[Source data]
__________________________________________________

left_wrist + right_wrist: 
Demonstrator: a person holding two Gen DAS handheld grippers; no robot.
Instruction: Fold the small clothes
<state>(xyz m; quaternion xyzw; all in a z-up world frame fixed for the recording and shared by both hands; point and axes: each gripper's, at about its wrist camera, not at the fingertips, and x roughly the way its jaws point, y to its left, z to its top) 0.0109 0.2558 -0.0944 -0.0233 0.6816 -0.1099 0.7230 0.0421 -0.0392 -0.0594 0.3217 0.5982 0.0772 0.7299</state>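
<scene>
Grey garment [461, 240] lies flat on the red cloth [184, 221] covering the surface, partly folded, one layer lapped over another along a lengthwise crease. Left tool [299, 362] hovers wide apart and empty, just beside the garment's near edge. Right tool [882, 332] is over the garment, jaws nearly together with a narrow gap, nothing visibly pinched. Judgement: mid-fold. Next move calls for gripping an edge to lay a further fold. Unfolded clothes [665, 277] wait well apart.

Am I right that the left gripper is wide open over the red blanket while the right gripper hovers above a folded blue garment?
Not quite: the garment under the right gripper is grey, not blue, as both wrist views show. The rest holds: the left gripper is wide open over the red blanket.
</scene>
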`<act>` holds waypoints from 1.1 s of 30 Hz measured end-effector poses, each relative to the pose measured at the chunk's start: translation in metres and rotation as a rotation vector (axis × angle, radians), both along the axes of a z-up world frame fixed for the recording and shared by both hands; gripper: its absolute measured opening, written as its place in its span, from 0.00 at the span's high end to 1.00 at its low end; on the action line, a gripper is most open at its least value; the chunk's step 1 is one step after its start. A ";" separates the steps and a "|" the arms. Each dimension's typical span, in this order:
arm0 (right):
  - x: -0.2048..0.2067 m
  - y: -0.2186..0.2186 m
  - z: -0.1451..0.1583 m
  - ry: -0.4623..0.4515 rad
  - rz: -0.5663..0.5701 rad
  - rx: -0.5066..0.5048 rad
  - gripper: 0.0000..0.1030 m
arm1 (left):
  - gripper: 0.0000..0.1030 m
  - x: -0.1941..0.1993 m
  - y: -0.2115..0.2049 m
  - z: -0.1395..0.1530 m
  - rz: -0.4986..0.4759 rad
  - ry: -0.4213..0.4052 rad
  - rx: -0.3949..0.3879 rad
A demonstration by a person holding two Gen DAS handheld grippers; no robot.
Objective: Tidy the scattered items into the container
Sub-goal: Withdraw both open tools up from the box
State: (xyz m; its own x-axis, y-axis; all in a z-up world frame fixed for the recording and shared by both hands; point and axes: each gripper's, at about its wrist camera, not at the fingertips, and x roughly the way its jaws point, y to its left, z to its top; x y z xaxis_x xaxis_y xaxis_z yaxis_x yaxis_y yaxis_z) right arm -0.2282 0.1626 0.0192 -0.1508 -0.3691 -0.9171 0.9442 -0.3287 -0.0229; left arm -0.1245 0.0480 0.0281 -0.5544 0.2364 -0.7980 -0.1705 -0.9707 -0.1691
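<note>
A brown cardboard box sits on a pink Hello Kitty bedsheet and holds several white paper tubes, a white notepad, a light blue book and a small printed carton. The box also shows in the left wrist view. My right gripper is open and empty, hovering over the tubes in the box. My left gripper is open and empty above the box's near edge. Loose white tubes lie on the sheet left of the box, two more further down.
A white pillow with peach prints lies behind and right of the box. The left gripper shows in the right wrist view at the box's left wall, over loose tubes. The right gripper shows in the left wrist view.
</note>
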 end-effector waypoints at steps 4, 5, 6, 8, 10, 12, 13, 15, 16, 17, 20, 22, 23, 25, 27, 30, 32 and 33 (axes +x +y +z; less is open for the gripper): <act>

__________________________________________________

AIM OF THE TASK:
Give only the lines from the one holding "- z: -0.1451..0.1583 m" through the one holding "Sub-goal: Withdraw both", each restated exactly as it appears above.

WRITTEN ANSWER:
  - z: -0.1451..0.1583 m
  - ry: -0.4623..0.4515 rad
  - rz: -0.5663..0.5701 rad
  - rx: -0.5066..0.5048 rad
  - gripper: 0.0000..0.1030 m
arm1 (left):
  - gripper: 0.0000..0.1030 m
  - x: -0.1941..0.1993 m
  - y: -0.2115..0.2049 m
  - z: -0.1395..0.1530 m
  - rz: -0.4986..0.4759 rad
  - ry: -0.4213..0.4052 rad
  - rx: -0.3949..0.3879 rad
A demonstration by a person holding two Gen DAS handheld grippers; no robot.
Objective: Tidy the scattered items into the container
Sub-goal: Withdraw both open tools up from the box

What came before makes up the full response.